INTERWOVEN

Melissa Cody, Orly Cogan, Fort Lonesome, Amada Miller, Haleh Pedram, and Suzanne Wyss

1/25/2019 - 3/02/2019

 

Opening Reception: January 25th from 7-10pm.

MASS is pleased to present INTERWOVEN, an exhibition featuring six contemporary artists who work in textiles: Melissa Cody (Flagstaff, AZ), Orly Cogan (Hudson Valley, NY), Fort Lonesome (Austin, TX), Amada Miller (San Antonio, TX), Haleh Pedram (Richmond, VA), and Suzanne Wyss (Austin, TX). From traditional textile-based forms of artwork like Navajo weaving, natural dyes, embroidery, and chain stitching, to the more contemporary approaches of site-specific installation and free-standing sculptures, INTERWOVEN showcases a spectrum of strategies, materials, formats, and content.

ABOUT THE ARTISTS

Melissa Cody was born to the Edgewater Clan of the Navajo Nation and is from No Water Mesa, AZ. She is a specialist in the Germantown Revival style of Navajo weaving acquiring her knowledge and technical skill from a long line of family members who are prominent Navajo weavers. Miss Cody received a BA in Museum Studies from the Institute of American Indian Arts in Santa Fe, New Mexico. She is a 2018 Native Arts and Culture Foundations’ Artist Fellows and a recipient of the Heard Museum Guild’s Conrad House Award. Miss Cody is a lecturer on the history and tradition of Navajo weaving and is regarded as a vanguard for her contemporary compositions that are deconstructed and reworked traditional patterns that carry the sensibility of her Navajo culture.  

Orly Cogan was born in Israel and educated at The Cooper Union for the Advancement of Science and Art in NYC and The Maryland Institute College of Art. Cogan has been exhibiting her work throughout the US and in Europe for over two decades and has been at the forefront of the fiber arts movement with an emphasis on Feminism in contemporary art.

Cogan has been included in a number of notable national and international museum and university exhibitions, including “Pretty Tough, Contemporary Storytelling" at the Aldrich Museum of Contemporary Art; “Pricked, Extreme Embroidery” at the Museum of Arts & Design, NY, which holds her work in its permanent collection; “Material Girls” at the Riverside Museum, Riverside, California; "I Want Candy" at the Hudson River Museum, Yonkers, NY; and "She Will Always Be Younger Than Us" at the Textile Museum of Toronto, Canada, with Judy Chicago, among others. She has also been featured in “Sur Le Fil” at the Musee International Des Arts Modeste, Sete, France; "The Needle’s Eye" at the Museum of Decorative Arts and Design, Oslo.

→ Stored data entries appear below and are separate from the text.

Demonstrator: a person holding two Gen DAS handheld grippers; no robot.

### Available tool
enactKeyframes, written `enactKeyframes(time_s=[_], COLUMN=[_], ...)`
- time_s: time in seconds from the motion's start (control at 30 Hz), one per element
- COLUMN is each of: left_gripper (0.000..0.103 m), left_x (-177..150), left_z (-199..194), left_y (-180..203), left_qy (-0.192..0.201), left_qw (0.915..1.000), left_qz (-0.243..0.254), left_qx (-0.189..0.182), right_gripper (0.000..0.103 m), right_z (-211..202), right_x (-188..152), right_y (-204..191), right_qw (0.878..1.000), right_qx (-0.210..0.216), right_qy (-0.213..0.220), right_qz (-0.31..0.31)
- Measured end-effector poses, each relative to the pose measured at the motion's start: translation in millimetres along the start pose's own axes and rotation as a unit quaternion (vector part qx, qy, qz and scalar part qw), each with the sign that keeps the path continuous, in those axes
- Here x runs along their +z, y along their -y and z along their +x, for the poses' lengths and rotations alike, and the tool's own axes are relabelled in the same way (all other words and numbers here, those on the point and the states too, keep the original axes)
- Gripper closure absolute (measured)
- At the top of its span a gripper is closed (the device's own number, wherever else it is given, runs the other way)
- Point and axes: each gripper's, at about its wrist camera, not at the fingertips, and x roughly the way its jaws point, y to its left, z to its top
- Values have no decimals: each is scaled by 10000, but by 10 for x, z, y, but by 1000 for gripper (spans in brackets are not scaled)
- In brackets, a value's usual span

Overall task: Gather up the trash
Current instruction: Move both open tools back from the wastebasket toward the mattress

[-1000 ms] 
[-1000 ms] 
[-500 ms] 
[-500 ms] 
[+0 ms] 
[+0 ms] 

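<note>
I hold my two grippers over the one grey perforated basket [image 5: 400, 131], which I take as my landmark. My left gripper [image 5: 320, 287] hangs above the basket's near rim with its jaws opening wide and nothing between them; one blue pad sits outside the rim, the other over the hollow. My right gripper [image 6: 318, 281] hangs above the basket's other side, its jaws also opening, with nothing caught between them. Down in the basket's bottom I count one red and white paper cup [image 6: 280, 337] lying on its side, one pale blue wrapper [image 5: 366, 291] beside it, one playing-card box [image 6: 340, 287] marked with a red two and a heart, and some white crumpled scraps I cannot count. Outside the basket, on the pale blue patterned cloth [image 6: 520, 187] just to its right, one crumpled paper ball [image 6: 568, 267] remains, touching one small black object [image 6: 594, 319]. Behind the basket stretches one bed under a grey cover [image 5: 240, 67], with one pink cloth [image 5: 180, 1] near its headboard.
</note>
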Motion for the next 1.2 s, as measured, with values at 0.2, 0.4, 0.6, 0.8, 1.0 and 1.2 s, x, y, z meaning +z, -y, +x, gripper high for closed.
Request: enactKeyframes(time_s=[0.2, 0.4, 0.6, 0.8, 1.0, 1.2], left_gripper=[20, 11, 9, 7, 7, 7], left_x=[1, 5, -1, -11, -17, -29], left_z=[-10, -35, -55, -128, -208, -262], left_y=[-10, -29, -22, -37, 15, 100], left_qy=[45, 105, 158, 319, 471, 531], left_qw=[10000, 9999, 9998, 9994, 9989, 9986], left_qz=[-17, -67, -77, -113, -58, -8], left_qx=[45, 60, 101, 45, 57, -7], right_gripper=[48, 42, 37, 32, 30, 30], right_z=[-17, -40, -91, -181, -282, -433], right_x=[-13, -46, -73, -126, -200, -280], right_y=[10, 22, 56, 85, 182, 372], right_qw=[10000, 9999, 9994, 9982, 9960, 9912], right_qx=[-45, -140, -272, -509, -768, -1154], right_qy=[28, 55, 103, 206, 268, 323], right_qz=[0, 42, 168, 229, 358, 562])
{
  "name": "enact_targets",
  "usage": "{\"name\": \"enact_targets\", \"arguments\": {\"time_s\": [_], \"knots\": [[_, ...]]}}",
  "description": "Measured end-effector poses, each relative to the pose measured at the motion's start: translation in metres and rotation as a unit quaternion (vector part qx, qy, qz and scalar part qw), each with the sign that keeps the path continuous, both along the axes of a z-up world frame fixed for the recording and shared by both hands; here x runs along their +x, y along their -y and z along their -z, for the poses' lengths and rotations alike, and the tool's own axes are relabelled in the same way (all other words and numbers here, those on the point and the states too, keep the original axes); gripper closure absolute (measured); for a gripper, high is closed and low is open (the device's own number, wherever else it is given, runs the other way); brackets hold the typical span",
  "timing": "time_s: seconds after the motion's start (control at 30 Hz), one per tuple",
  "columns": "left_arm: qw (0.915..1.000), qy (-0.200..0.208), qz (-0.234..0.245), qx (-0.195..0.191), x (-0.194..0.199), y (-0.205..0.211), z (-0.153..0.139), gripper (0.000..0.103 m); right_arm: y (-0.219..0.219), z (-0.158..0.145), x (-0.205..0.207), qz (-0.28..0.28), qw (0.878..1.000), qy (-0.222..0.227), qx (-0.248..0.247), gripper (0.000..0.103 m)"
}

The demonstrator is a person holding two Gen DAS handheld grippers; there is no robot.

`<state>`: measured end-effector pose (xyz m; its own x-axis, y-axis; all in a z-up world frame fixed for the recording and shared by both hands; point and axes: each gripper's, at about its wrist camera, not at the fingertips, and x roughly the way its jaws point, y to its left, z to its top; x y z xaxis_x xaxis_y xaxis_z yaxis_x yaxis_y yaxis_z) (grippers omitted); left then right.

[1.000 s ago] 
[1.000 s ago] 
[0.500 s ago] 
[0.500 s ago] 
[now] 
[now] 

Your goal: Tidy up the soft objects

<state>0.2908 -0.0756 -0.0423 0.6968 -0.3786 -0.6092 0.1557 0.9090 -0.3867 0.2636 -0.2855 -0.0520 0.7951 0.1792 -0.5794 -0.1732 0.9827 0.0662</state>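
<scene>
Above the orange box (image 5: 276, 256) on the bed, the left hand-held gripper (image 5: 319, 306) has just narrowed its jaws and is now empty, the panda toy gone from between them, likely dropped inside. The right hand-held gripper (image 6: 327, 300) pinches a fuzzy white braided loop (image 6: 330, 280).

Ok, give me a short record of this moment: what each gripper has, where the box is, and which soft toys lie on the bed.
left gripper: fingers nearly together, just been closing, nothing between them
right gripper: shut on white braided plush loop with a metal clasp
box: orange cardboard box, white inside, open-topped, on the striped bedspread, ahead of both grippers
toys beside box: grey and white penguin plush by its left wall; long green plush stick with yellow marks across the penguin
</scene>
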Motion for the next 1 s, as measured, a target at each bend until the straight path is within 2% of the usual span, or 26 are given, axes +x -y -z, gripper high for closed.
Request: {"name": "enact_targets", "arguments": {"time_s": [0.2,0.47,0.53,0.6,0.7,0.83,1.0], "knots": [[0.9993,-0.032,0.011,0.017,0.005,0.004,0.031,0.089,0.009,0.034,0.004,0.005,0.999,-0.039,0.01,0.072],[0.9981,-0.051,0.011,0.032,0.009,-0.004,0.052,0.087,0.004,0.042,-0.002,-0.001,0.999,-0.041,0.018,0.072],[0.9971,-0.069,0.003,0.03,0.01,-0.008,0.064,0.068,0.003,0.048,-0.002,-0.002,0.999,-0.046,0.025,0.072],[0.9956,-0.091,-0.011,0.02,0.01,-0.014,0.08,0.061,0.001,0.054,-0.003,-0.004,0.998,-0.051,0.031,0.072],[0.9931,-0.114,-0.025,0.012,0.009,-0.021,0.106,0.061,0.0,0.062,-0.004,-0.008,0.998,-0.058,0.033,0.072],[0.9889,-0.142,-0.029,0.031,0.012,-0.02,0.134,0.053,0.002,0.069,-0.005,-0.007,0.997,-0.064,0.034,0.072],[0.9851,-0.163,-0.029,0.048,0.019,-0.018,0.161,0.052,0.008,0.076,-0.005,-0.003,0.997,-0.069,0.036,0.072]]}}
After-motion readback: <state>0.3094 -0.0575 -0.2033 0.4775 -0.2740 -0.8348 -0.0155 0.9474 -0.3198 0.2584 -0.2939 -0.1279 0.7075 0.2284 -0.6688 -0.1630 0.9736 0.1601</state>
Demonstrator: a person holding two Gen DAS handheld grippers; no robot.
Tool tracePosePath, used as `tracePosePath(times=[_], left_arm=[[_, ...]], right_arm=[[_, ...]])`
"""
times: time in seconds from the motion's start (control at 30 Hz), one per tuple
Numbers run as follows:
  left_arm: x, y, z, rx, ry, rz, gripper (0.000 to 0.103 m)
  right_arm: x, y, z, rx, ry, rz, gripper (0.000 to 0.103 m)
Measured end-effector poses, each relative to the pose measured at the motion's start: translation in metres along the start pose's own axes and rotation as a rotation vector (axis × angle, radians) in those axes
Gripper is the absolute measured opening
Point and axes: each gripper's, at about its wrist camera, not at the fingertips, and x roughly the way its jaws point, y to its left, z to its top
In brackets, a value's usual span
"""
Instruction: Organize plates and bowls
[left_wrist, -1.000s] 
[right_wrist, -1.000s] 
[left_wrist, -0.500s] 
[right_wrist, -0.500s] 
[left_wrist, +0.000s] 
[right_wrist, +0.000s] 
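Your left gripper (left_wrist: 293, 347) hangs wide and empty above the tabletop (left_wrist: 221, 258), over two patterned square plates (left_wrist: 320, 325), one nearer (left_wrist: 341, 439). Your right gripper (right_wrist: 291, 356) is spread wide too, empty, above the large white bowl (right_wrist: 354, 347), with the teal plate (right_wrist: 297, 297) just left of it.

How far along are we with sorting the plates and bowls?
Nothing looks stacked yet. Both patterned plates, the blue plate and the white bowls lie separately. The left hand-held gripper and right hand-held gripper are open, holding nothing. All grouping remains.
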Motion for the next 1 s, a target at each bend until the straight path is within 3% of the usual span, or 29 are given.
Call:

Cogan’s work is found in various public and private collections internationally.

Fort Lonesome is a design-forward custom western wear and chain-stitch embroidery studio based in Austin, TX.  We work collaboratively with our clients to create works that capture the stories of their wearers, in an effort to create pieces that slowly and carefully consider the symbiosis of art, narrative, and technician-ship. Our process is led by considerations of necessity and sustainability, and our designs are inspired by the natural world and its visible and invisible energies.

Amada Miller is an artist based in San Antonio, Texas. Her work has been exhibited at Agora Gallery, AP Art Lab, Artpace San Antonio, Blue Star Contemporary, Capsule Gallery, Flight Gallery, French & Michigan, the McNay Art Museum, Palmetto Center for the Arts at Northwest Vista College, Sala Diaz and The University of Texas at San Antonio. She recently completed a residency at Künstlerhaus Bethanien via Blue Star Contemporary’s Berlin Residency program, where she worked closely with curators and research staff at the Museum für Naturkunde Berlin. Future solo exhibitions include Blue Star Contemporary (San Antonio, TX), Cinnabar (San Antonio, TX), Useable Space (Milwaukee, WI) and Porcino (Berlin).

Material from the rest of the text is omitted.